19 M. Long connaissait bien Bendel et il a indiqué dans son témoignage que Statistique Canada avait contesté cette décision devant la Cour fédérale. À la suite de Bendel, Statistique Canada a dû faire des représentations sur le groupe professionnel approprié pour les interviewers et les interviewers principaux. Ce processus n’a jamais été terminé en raison des demandes de contrôle judiciaire. Entre 1985 et 1987, aucun changement n’a été apporté au processus de recrutement ou d’embauche. La méthode de détermination des taux de rémunération s’est poursuivie jusqu’au 1er avril 1988, moment de la création des OES, et le défendeur s’attendait à recevoir un avis de négocier de la part de la plaignante.

20 Au moment de la publication de Bendel, il y avait toujours une question sans réponse au sujet de l’attribution des postes d’interviewers à un groupe de classification. Pour répondre à cette question, Statistique Canada a examiné la question de savoir si les interviewers relevaient de la classification CR. Il a été décidé que le travail des interviewers était unique et qu’aucun autre ministère, à ce moment, n’effectuait des fonctions semblables dans des conditions semblables. La plaignante aurait pu soutenir que les interviewers auraient dû être classifiés au groupe CR, mais Statistique Canada n’était pas d’accord. À l’appui des arguments de Statistique Canada, M. Long a comparé les tâches des interviewers à celles des commis aux statistiques classifiés au groupe CR. Selon cette comparaison et les opinions exprimées par les directeurs régionaux de Statistique Canada de qui relevaient les interviewers (pièce 1, onglets 18, 42, 43, 44, 47 et 49), il a été conclu que les interviewers ne faisaient pas partie du groupe CR.

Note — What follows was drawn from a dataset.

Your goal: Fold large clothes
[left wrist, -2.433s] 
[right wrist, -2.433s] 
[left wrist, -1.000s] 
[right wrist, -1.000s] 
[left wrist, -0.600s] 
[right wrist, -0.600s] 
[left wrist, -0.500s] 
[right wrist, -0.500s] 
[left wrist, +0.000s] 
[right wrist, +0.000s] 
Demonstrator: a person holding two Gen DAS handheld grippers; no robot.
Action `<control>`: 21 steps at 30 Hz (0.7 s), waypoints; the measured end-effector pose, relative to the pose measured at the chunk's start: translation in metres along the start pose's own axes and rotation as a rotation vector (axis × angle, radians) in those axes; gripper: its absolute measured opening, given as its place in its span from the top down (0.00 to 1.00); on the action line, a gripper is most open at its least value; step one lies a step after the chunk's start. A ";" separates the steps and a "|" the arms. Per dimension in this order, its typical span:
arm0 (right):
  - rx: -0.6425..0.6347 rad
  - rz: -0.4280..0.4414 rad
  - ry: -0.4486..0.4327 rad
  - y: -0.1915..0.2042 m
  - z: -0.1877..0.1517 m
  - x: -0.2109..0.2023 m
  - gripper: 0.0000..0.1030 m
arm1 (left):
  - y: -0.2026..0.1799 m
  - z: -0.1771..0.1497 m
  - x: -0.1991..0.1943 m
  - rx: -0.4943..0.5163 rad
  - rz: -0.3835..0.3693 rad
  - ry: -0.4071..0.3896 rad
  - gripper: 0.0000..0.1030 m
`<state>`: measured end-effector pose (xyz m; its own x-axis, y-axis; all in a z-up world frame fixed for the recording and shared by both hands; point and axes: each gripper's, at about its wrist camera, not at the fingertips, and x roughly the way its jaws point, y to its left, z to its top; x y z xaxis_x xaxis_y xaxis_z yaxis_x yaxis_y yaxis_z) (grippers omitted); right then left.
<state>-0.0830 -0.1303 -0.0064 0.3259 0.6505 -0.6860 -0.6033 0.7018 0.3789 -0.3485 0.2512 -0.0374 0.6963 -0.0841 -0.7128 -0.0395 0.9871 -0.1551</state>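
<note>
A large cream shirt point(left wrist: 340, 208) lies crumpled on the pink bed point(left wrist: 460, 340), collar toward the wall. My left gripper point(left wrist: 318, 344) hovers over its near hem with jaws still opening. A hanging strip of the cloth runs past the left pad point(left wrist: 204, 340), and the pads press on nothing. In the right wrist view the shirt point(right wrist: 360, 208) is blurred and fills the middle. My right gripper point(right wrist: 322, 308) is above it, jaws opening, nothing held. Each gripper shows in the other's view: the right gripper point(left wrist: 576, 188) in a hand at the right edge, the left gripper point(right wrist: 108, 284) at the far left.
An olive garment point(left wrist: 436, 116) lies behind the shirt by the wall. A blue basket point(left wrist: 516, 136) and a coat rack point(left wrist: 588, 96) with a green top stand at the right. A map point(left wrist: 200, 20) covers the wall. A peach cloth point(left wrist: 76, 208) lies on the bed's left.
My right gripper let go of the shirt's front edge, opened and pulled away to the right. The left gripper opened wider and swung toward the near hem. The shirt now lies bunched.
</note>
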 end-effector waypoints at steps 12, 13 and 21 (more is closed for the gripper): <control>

21 M. Long a élaboré divers scénarios liés à la classification des interviewers et des interviewers principaux et a examiné la répercussion de chaque scénario sur la prérogative d’embauche du ministre en vertu de l’article 5 de la Loi sur les statistiques, les consommations par personne par année et la souplesse opérationnelle. Étant donné la nature du travail, qui était à temps partiel et payé à l’heure sans un nombre minimal et maximal d’heures garanti puisqu’il était fondé sur les sondages, les manuels de gestion du personnel du CT rendaient très difficile pour le défendeur de respecter son mandat. Les OES avaient besoin de leur propre libellé dans la négociation collective afin de durer. Les interviewers et les intervieweurs principaux auraient été envahis s’ils avaient été classifiés dans le groupe CR au sein de l’administration publique centrale beaucoup plus large. Il a été conclu qu’un nouveau groupe était nécessaire, ce qui a permis au défendeur de rédiger des conventions collectives portant sur ses propres besoins opérationnels. Une ébauche de plan de classification (pièce 1, onglet 70) a été créée en 1988, qui a plus tard été écartée en faveur d’une structure à deux niveaux, même si aucune évaluation officielle n’a été menée au sujet des emplois (pièce 1, onglet 65). À ce jour, les emplois n’ont pas fait l’objet d’une évaluation.

22 En 1990, le CT a fait des paiements en matière d’équité salariale à ses employés rétroactivement au 1er avril 1985. Cela a été annoncé à l’administration publique centrale dans une note de service (pièce 2, onglet 93) et a plus tard été précisé dans une lettre distincte aux employeurs (pièce 2, onglet 95), qui a reconnu qu’ils n’étaient pas obligés d’adopter la même méthode de mise en œuvre de l’équité salariale que celle adoptée par le CT.

23 Lorsque le CT a fait l’annonce à l’administration publique centrale en 1990 concernant les paiements en cours d’équité salariale, les interviewers et les interviewers principaux ont commencé à demander pourquoi ils n’avaient pas droit à ces paiements. Les OES ont posé la même question au CT, lequel a répondu (pièce 2, onglet 106) que des mesures intérimaires devaient être prises pour assurer la relativité salariale avec les groupes CR et ST. Ces mesures intérimaires devaient être en vigueur pour une période de deux ans, au cours de laquelle les organismes individuels devaient mener leurs propres études sur l’équité salariale.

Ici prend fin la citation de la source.